[Assigned task] Everything in the listing below should be repeated verbatim, apart from the pictures.

[Material provided]
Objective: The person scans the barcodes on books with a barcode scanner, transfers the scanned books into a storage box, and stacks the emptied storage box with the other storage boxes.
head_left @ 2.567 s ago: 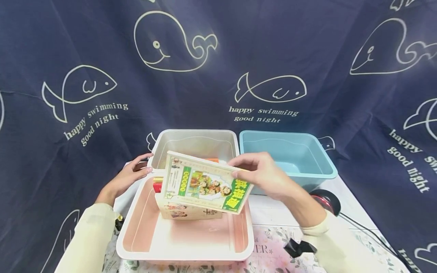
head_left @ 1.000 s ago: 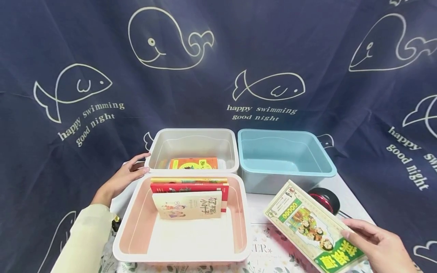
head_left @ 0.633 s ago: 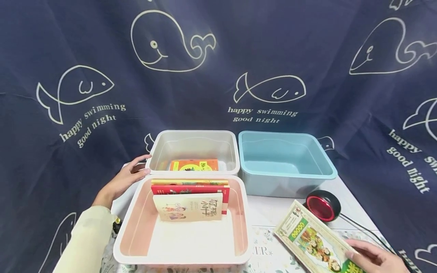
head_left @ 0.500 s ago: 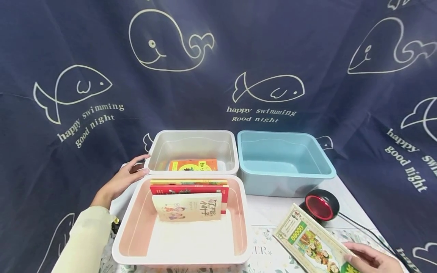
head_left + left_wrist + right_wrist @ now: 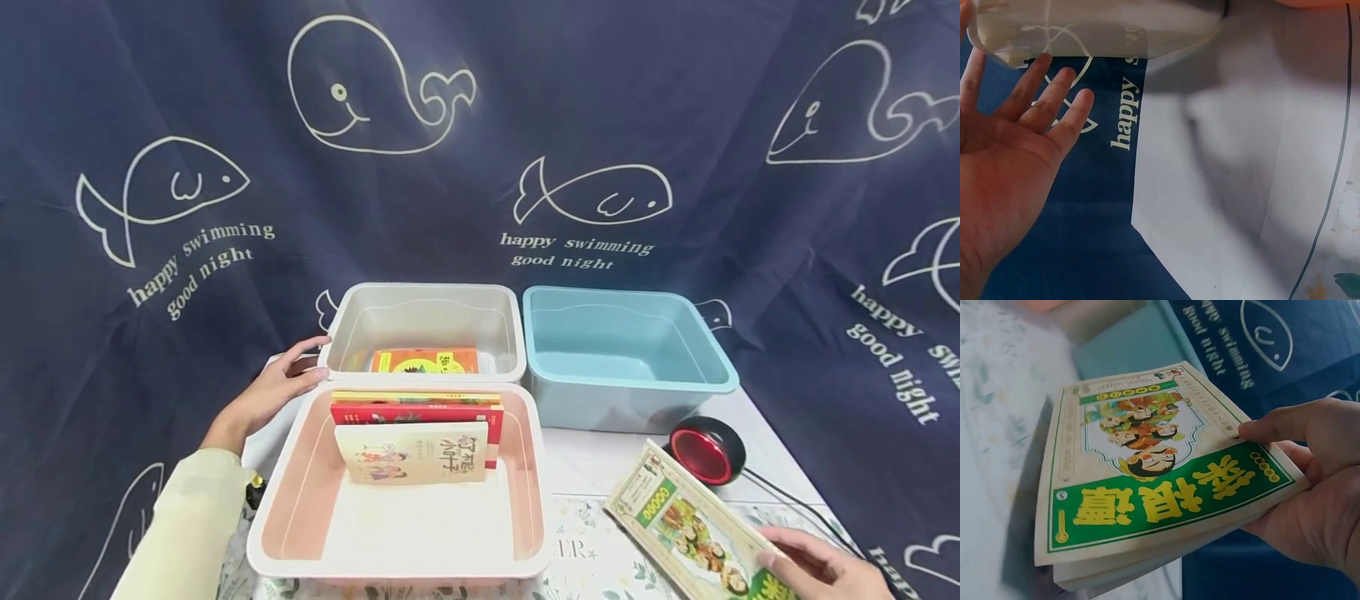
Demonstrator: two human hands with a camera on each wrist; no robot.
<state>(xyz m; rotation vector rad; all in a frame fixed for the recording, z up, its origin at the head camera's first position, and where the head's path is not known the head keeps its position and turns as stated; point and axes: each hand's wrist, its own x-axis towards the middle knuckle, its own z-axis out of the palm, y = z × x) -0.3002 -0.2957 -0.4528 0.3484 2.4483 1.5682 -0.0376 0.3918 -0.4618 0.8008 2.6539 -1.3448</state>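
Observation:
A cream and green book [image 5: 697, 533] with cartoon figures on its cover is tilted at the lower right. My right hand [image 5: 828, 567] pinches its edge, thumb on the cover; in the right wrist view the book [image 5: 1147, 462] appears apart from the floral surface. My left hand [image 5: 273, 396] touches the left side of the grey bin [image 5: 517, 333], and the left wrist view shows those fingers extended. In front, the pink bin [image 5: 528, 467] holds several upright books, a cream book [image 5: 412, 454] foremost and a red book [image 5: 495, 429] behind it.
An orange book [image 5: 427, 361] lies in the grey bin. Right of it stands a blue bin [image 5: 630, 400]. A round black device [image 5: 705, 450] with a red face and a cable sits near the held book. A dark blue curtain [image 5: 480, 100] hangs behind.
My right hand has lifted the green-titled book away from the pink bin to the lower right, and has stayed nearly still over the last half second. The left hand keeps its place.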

[Exercise solution]
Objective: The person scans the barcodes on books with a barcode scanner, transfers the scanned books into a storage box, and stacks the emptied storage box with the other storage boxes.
head_left @ 2.567 s ago: 
head_left @ 1.000 s ago: 
head_left @ 0.633 s ago: 
head_left @ 0.500 s ago: 
head_left + left_wrist + right_wrist @ now: 
Demonstrator: two human hands with a camera on each wrist; no robot.
<state>(xyz m; rotation vector rad; all in a frame fixed for the recording, z up, its origin at the head camera's first position, and where the head's path is not known the head keeps its position and turns as stated; point and axes: each hand's wrist, its own x-axis towards the middle knuckle, its own z-axis out of the palm, y = z × x) -0.3002 -0.2957 -0.4528 0.3484 2.4483 1.5682 -0.0376 0.3918 -0.4618 0.8008 2.6539 -1.3448</state>
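Observation:
A cream and green book [image 5: 697, 533] with cartoon figures on its cover is tilted at the lower right. My right hand [image 5: 828, 567] pinches its edge, thumb on the cover; in the right wrist view the book [image 5: 1147, 462] appears apart from the floral surface. My left hand [image 5: 273, 396] touches the left side of the grey bin [image 5: 517, 333], and the left wrist view shows those fingers extended. In front, the pink bin [image 5: 528, 467] holds several upright books, a cream book [image 5: 412, 454] foremost and a red book [image 5: 495, 429] behind it.
An orange book [image 5: 427, 361] lies in the grey bin. Right of it stands a blue bin [image 5: 630, 400]. A round black device [image 5: 705, 450] with a red face and a cable sits near the held book. A dark blue curtain [image 5: 480, 100] hangs behind.
My right hand has lifted the green-titled book away from the pink bin to the lower right, and has stayed nearly still over the last half second. The left hand keeps its place.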

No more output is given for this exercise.